**Your instructions:**
Return the complete listing exactly as it reads, with each picture removed.
***
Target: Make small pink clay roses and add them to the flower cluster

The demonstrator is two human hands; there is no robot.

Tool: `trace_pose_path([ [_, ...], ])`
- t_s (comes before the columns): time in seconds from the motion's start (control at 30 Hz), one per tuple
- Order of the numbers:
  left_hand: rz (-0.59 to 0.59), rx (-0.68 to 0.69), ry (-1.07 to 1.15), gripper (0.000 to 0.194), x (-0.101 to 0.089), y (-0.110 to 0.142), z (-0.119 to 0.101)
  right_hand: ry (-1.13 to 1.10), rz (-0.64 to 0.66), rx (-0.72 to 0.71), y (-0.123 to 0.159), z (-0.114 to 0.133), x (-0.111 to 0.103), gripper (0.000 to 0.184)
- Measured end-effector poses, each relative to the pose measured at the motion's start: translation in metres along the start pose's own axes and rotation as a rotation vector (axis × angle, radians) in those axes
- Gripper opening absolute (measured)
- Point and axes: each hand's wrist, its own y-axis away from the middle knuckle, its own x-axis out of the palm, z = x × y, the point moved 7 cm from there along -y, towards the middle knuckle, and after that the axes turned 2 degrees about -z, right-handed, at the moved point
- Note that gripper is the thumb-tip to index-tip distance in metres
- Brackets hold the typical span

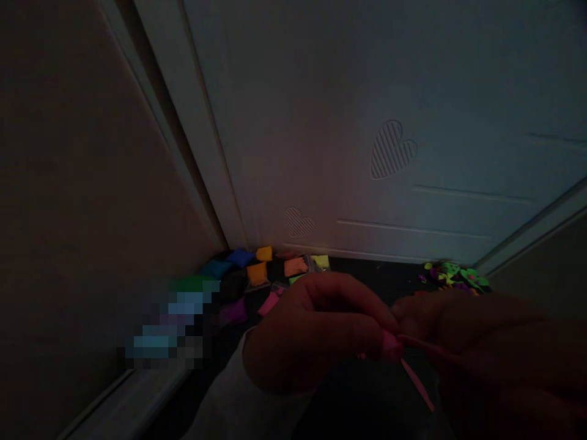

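Note:
In the dim lower middle, my left hand (316,333) is closed, thumb and forefinger pinching a small pink clay-like piece (392,345). A thin pink strip (418,385) hangs down from below that piece. My right hand (490,342) comes in from the right, its fingertips close to those of my left. Another part of the pink strip runs from the pinch toward the right palm, and the fingers there appear curled around it. Deep shadow hides most of the right fingers.
Along the left wall and white door (321,122) lie several small coloured packets, among them an orange one (257,273) and a blue one (239,258). Small green, yellow and purple shapes (452,276) are piled at the right on the dark floor (367,278). A pixelated patch covers something at left.

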Motion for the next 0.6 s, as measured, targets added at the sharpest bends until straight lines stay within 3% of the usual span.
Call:
trace_pose_path([
  [0.37, -0.008, -0.028, 0.028, 0.005, -0.0009, 0.0002, 0.0027, -0.03, -0.023, 0.02, -0.0013, -0.0017, 0.0023, 0.017],
  [0.6, -0.022, -0.048, 0.039, 0.005, -0.0006, -0.0004, 0.0028, -0.014, 0.135, 0.038, -0.0003, -0.007, -0.0007, 0.013],
])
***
**Task result:**
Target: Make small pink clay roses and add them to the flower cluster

The demonstrator is two human hands; there is no robot.

Tool: `trace_pose_path([ [_, ...], ])`
- t_s (comes before the columns): time in seconds from the motion's start (control at 30 Hz), one per tuple
- Order of the numbers:
  left_hand: rz (-0.59 to 0.59), rx (-0.68 to 0.69), ry (-1.07 to 1.15), gripper (0.000 to 0.194), x (-0.101 to 0.089), y (-0.110 to 0.142), z (-0.119 to 0.101)
  right_hand: ry (-1.13 to 1.10), rz (-0.64 to 0.66), rx (-0.72 to 0.71), y (-0.123 to 0.159), z (-0.114 to 0.133), x (-0.111 to 0.103), gripper (0.000 to 0.184)
- Measured end-effector poses, each relative to the pose measured at the motion's start: translation in metres along the start pose's own axes and rotation as a rotation vector (axis × angle, radians) in those axes
- Gripper opening absolute (measured)
- Point and axes: each hand's wrist, its own y-axis away from the middle knuckle, its own x-axis out of the palm, z = x × y, the point moved 7 cm from there along -y, towards the middle knuckle, and after that the axes turned 2 degrees about -z, right-handed, at the moved point
- Note that gripper is the thumb-tip to index-tip distance in metres
- Brackets hold the typical span


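Note:
In the dim lower middle, my left hand (316,333) is closed, thumb and forefinger pinching a small pink clay-like piece (392,345). A thin pink strip (418,385) hangs down from below that piece. My right hand (490,342) comes in from the right, its fingertips close to those of my left. Another part of the pink strip runs from the pinch toward the right palm, and the fingers there appear curled around it. Deep shadow hides most of the right fingers.
Along the left wall and white door (321,122) lie several small coloured packets, among them an orange one (257,273) and a blue one (239,258). Small green, yellow and purple shapes (452,276) are piled at the right on the dark floor (367,278). A pixelated patch covers something at left.
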
Motion for the next 0.6 s, as measured, targets added at the sharpest bends until straight lines stay within 3% of the usual span.
Call:
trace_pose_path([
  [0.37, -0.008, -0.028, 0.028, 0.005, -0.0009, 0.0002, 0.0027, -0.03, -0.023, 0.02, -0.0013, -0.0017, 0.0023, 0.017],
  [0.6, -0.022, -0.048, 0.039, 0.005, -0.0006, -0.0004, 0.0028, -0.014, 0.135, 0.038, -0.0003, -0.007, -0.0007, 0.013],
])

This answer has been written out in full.